It has already become almost impossible to count all the series on which the hyper-productive Taylor Sheridan (screenwriter of the films Sicario and Sicario II, Hell or HIgh Water) worked. After “Yellowstone” and countless spin-offs about the Dutton family, he and Canadian actor Hugh Dillon (who also plays a minor role in “Yellowstone”) came up with a violent, violent and rather brutal action series set in the fictional town of Kingstown, Michigan. It is an industrial city with as many as seven prisons and everything there revolves around the prison business, and the McLusky family has been maintaining a fragile peace there for decades.
Mitch McLusky (Kyle Chandler) has the status of Mayor, but we would never translate his function as mayor in the true sense of the word. His function is actually to moderate the relations between various gangs, prisoners, guards in prisons, policemen and everyone else interested and thanks to them there is relative peace. But after Mitch is killed right away in the first episode of the first season, his job will have to be taken over by his younger brother Mike (Jeremy Renner), who acts almost like Michael Corleone. He is not very happy that he has to inherit the family business and become the head of the family, but we will see that he will do very well in this.
We will also see that laws practically do not apply in Kingstown, as if it were in the wild west or in Africa, and this attempt to mix themes from much more successful series such as “Oz” and “The Wire” turned out to be not overly convincing. Everything here is excessive and illogical, the police are killing machines that kill everyone in turn, everyone is corrupt and corrupt, and as time goes by, it becomes more and more senseless and illogical. Mike claims that they’re not breaking the law, they’re just bending it, but after a solid introduction, “Mayor of Kingstown” quickly deflates and turns out to be quite a disappointment.

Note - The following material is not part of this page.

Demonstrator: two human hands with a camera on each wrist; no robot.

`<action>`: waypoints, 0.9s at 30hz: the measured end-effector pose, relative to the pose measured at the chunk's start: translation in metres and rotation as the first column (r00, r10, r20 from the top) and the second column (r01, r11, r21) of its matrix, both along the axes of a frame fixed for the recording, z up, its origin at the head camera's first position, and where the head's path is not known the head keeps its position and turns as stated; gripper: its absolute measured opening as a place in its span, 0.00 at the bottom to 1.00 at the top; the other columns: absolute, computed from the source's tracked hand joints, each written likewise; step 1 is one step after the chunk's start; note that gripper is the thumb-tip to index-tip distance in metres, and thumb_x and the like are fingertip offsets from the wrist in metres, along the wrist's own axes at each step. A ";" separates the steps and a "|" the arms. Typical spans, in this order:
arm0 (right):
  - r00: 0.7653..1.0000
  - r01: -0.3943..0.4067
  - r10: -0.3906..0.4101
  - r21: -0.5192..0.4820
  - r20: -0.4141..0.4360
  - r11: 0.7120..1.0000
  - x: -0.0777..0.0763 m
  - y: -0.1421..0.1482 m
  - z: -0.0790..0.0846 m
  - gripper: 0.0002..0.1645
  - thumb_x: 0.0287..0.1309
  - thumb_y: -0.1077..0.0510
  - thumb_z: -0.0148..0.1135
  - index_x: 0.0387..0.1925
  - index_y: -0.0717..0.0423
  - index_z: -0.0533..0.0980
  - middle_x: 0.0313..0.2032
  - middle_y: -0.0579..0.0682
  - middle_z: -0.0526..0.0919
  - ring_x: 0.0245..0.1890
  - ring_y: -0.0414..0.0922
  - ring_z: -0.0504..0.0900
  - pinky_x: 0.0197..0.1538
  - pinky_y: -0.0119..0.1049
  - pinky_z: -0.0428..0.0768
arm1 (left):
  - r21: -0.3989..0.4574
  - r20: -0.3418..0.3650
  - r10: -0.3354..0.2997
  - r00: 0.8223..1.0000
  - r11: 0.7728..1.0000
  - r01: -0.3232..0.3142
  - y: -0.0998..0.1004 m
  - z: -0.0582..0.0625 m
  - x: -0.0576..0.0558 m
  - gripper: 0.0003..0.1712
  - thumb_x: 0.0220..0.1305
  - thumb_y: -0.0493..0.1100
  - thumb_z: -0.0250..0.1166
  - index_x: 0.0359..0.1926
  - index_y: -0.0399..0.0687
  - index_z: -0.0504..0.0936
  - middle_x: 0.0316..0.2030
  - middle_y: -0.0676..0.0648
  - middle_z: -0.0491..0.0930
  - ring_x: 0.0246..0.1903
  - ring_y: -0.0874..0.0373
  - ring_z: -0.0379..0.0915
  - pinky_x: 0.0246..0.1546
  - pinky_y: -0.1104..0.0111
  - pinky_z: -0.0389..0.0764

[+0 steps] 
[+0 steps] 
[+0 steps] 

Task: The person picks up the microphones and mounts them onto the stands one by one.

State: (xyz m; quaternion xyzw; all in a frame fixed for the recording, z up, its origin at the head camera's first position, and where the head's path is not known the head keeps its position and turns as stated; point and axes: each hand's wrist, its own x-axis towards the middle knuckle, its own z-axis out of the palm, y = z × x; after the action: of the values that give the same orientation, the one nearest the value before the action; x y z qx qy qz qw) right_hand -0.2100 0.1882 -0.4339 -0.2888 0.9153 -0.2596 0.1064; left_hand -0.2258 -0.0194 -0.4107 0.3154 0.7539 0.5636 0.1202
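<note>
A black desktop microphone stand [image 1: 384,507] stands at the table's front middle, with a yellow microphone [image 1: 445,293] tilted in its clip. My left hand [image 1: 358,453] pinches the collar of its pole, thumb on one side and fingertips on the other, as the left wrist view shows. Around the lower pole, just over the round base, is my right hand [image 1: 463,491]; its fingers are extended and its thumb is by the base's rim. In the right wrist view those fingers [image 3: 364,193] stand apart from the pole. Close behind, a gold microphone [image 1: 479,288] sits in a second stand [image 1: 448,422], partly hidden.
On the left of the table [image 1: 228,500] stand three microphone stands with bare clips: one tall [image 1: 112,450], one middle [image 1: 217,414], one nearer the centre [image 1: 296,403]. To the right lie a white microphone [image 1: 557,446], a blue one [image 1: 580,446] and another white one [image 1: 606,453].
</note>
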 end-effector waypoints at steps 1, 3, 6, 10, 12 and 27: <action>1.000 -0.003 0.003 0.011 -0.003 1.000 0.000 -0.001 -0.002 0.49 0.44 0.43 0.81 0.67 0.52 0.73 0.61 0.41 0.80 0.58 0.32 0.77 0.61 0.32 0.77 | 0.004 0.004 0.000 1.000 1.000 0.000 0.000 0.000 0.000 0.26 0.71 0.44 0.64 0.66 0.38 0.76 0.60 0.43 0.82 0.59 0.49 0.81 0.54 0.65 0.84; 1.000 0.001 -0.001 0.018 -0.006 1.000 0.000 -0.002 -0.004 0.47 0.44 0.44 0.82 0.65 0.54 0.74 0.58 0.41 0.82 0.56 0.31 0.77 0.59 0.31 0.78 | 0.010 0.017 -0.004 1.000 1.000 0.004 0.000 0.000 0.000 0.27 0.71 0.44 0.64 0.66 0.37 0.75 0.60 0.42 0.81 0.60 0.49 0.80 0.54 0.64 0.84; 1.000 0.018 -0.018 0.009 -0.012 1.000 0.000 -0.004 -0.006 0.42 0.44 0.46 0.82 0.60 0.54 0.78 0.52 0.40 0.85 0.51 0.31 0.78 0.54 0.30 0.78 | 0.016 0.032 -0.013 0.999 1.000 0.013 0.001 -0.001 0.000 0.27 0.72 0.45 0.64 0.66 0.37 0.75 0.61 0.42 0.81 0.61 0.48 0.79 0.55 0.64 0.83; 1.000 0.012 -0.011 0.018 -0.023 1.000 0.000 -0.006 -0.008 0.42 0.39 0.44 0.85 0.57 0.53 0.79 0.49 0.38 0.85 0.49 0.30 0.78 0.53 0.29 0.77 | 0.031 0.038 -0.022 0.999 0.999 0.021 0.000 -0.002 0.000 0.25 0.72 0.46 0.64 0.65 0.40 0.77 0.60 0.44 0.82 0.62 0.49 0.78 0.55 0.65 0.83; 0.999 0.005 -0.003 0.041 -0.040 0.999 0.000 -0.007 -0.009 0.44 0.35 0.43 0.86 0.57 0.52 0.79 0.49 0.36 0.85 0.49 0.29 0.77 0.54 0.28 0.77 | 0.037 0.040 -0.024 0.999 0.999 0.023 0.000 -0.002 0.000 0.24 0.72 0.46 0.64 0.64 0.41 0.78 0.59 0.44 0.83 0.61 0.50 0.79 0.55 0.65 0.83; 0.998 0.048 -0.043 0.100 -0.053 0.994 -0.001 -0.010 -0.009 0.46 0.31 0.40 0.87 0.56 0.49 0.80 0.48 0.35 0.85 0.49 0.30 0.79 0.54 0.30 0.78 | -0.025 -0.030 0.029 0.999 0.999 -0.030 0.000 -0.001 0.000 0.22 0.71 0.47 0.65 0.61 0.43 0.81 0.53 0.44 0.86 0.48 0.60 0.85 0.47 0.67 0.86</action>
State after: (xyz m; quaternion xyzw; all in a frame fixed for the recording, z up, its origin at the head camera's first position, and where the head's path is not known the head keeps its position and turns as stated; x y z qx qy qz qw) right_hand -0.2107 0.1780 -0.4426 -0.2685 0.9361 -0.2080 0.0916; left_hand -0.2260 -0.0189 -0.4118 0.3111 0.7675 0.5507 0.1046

It is violent and brutal, real testosterone and adrenaline action in which blood flows in hectoliters, both inside and outside prisons, and it all seems repetitive and goes around in circles. Mike constantly goes from one end of the city to the other, in and out of prisons and tries to smooth the situation, reach agreements by giving concessions to criminals and the police. When chaos breaks out in the prisons, all that violence will spill over into the streets, but the biggest problem is that it’s all terribly unconvincing and unrealistic. I’m sure there is no place like this anywhere in America, and as time goes by the story there is completely meaningless and it’s hard to even guess where it all leads, if it leads anywhere at all.